A cada dia que passa, a tese também faz menos sentido. Na semana passada, o próprio Ministério da Saúde de Bolsonaro diminuiu o discurso de tratamento precoce e admitiu que o País atingirá marca de três mil mortes diárias nas próximas semanas. A cada mês, se acumulam casos até de apoiadores públicos do tratamento precoce que acabaram vítimas da Covid-19 no País. Se um conjunto de remédios simples e de fácil acesso resolvesse 90% dos casos graves, por que o Brasil continua batendo recordes em número de mortos dia após dia?

...a história é outra

No atual momento da pandemia, é necessário e urgente parar o ritmo de infecção da Covid no Estado. Diferentemente da questão da eficácia de remédios, o conceito de "contágio" é um pressuposto científico e não está aberto a questionamentos. Mais contato, mais gente infectada, mais óbitos. Se os leitos em hospitais acabam, o ritmo de mortes cresce ainda mais, até por doenças não relacionadas ao coronavírus. Até quem não tem medo de Covid pode precisar de um leito por outro problema e acabar na fila dos hospitais.

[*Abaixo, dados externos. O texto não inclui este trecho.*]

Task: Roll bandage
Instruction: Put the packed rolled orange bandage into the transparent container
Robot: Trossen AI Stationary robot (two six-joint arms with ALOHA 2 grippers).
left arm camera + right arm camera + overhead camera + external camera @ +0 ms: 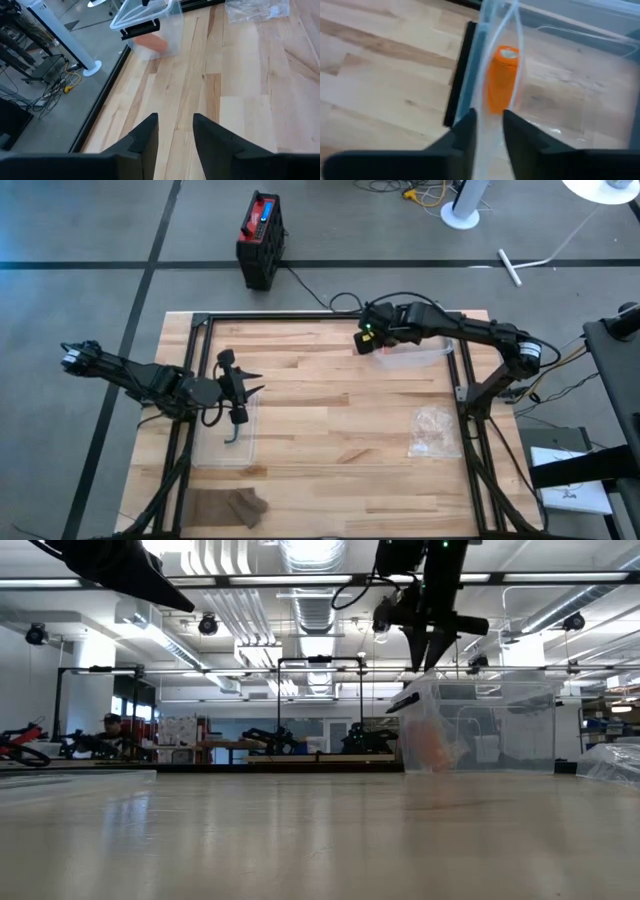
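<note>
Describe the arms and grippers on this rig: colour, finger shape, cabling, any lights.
Both arms are black, jointed, with loose black cables. The left gripper has two slim, pointed black fingers. The right gripper has matching dark tapered fingers; a small green light glows on its wrist.

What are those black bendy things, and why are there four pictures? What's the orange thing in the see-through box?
The black bendy things are two robot arms working at a wooden table. One picture looks down from above. One peeks level across the tabletop. Two come from little cameras on the arms' wrists. The orange thing is a roll, probably the bandage, inside a clear plastic box. The right hand is at that box's edge. The left hand is open and holds nothing; it hangs over a flat clear plastic piece. A crinkly plastic bag and a brown cloth also lie on the table.
</note>
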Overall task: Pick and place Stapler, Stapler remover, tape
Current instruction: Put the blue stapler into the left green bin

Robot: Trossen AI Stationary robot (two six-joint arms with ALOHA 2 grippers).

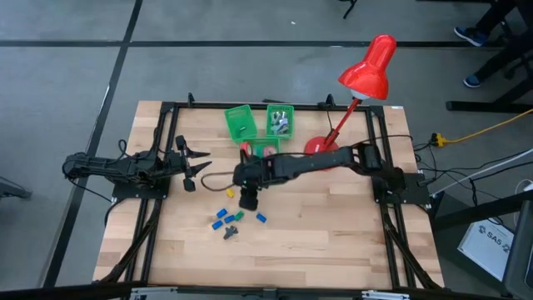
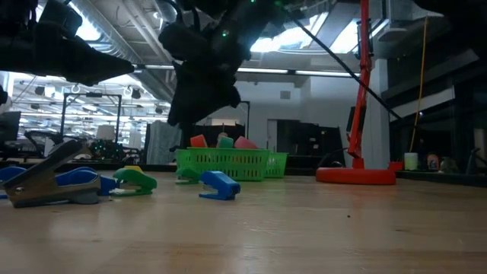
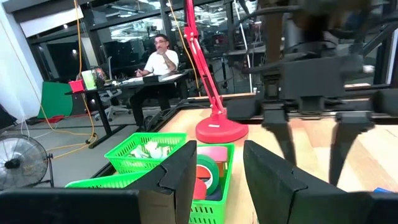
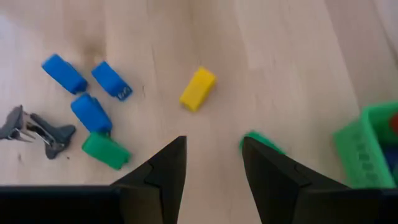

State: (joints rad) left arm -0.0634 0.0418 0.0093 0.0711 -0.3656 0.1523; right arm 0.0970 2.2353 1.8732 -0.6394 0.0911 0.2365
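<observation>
Several small staplers lie loose on the wooden table: blue ones [image 4: 90,112], a green one [image 4: 104,149] and a yellow one [image 4: 198,89]. A grey claw-like stapler remover [image 4: 37,130] lies beside them. Tape rolls [image 3: 211,168] sit in a green basket [image 1: 262,150]. My right gripper [image 4: 214,168] hangs open above the table, slanting down, between the loose pieces and that basket, with nothing between its fingers [image 1: 248,200]. My left gripper [image 1: 193,162] stays level at the table's left side, open and empty.
Two more green baskets [image 1: 240,123] [image 1: 280,121] stand at the far edge. A red desk lamp stands with its base [image 1: 321,148] right of the baskets, under my right arm. A person sits at a desk [image 3: 158,59] beyond the table. Bare wood lies toward the near edge.
</observation>
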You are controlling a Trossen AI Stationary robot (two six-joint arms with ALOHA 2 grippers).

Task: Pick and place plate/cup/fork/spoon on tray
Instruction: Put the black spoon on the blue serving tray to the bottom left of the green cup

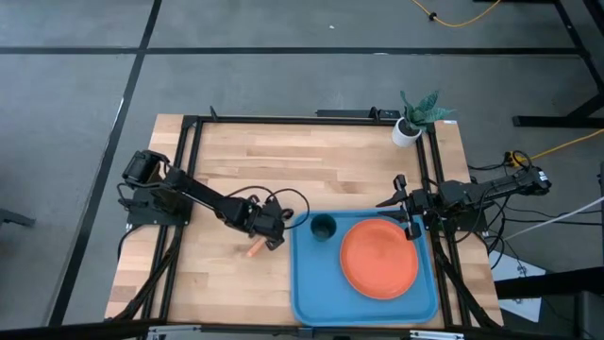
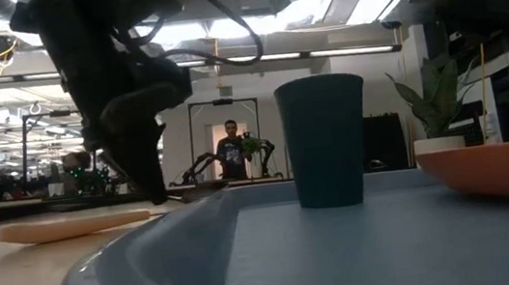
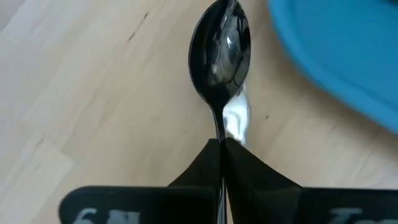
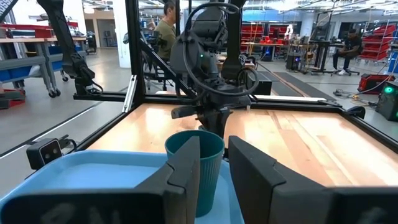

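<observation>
Left wrist view | left gripper [image 3: 222, 149] jaws pinched on spoon [image 3: 221, 46] handle, bowl pointing ahead | tray [image 1: 307, 283] edge at 3 o'clock, just beside | right gripper [image 1: 409, 215] narrowly parted, waiting above tray's right rim

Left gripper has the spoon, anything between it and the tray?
Nothing visible blocks it. The left gripper is shut on the spoon just outside the tray's left rim, with only bare wood between. Inside, the cup stands at the near-left corner and the plate fills the right side; the strip below the cup is free.
</observation>
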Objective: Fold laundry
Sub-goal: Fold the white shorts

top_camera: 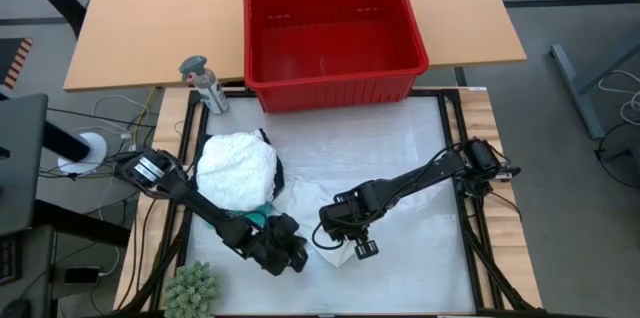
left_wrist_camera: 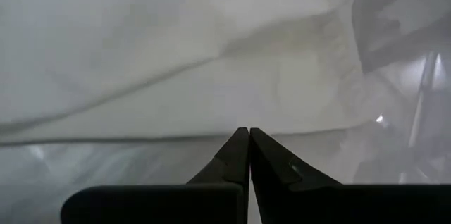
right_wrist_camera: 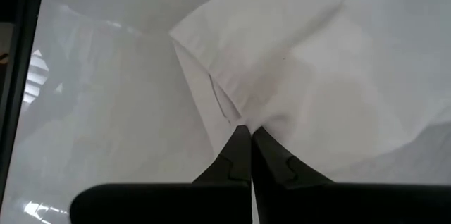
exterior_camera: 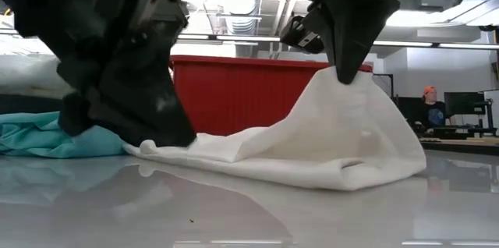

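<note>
Both arms are dark, nearly black, built of slim straight links joined by bulkier rounded joints. The left arm (top_camera: 190, 193) carries a round silver-grey disc on the joint at its 10 o'clock end. The right arm (top_camera: 420, 180) has thin black cables looping around its base joint. The left gripper (left_wrist_camera: 249, 138) and right gripper (right_wrist_camera: 246, 134) each end in two matte black, wedge-shaped fingers tapering to narrow tips, mounted on a flat black crossbar.
</note>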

Ou seja, ao contrário do que fez Bolsonaro no final de fevereiro em Tianguá, é preciso evitar que os cearenses se aglomerem e transmitam o vírus uns para os outros. Ainda que os remédios do tratamento precoce curassem 99% dos casos, a disseminação da doença na população seguiria em ritmo insustentável para nosso sistema de saúde. O cerne do problema mais imediato simplesmente não pode ser resolvido sem menos contágio.

No fim das contas

O curioso é que, diante disso, alguns bolsonaristas levantam até a hipótese de ser tudo um plano macabro de milhares de prefeitos e dezenas de governadores para atingir Bolsonaro. Em prol da "politização" da pandemia, esses governantes estariam dispostos a sacrificar 270 mil brasileiros apenas para um suposto ganho político. A hipótese contrária parece bem mais simples e factível: os remédios talvez só não operam o milagre que Bolsonaro anuncia.